For nearly four years on the same network that airs The Tonight Show and the Olympics, Brandt portrayed Philip Kiriakis, a marine-turned-NASCAR-driver who lost his leg because of a landmine.
He made $1,300 an episode, was on TV Monday through Friday and spent his weekends across the country giving talks, signing headshots for housewives and partying with fans of the show.
“They’re really into the show and they’re really into you and you’re really young and have nothing to lose, so those weekends were wild,” he said. “I had amazing, amazing memories of that time.”
Plan B
The amazing memories would soon turn into harsh realities as Brandt needed to secure his next role, not only to advance his career, but simply to keep the lights on.
Wearing a cutoff T-shirt and giving his best “Blue Steel” look, Brandt and a group of other actors represented odor while being pelted by green dodgeballs (aka The Power Caps) from MLB pitcher Randy Johnson in a commercial for Right Guard’s new deodorant. Things didn’t get much better from there.

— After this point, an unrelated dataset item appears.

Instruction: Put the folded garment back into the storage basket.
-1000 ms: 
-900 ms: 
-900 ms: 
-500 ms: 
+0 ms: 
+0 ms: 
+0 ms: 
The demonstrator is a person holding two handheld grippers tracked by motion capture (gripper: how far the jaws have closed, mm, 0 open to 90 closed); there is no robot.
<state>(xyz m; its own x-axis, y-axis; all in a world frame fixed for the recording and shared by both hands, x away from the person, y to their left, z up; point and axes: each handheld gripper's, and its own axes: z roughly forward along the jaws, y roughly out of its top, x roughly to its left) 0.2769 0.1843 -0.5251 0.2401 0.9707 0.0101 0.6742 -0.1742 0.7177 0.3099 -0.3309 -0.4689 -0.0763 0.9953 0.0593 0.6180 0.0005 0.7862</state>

Brandt took the biggest blow in early 2007 when he received all of $500 to stand alongside Jose Canseco in a rundown studio asking viewers of a late-night cable access show to call in and bid on cameras and cell phones.
“If I kept up with the acting thing any longer, the light was not going to go on either literally or in my brain,” he said. “I was running out of money. I was trying really hard to get in front of every half-assed pilot they could put in front of me, and it just wasn't happening. I tried as hard as I could.”
Out of necessity, Brandt rekindled a relationship with his first flame: sports. He joined The Jim Rome Show as a producer and writer later that year, and was promoted to executive producer in 2009 while regularly filling in as host beginning two years later. His relationship with sports burned even brighter when he joined the NFL Network in 2016.
While he may be happier than ever between Good Morning Football and 10 Questions with Kyle Brandt, that doesn’t mean Brandt has stopped taking chances. In fact, he landed Green Bay Packers quarterback Aaron Rodgers, whom he calls “the best interview in sports,” as his first-ever guest on 10 Questions by direct messaging him out of the blue on Twitter.
Brandt harnessed the power of social media to enlist the assistance of the Bills Mafia to get quarterback Josh Allen on the show in April, and admitted he has no trouble doing something similar to get dream guests Keanu Reeves, Arnold Schwarzenegger or Kristen Wiig on as well.
He may even squeeze into an extra small baby blue lycra T-shirt if necessary.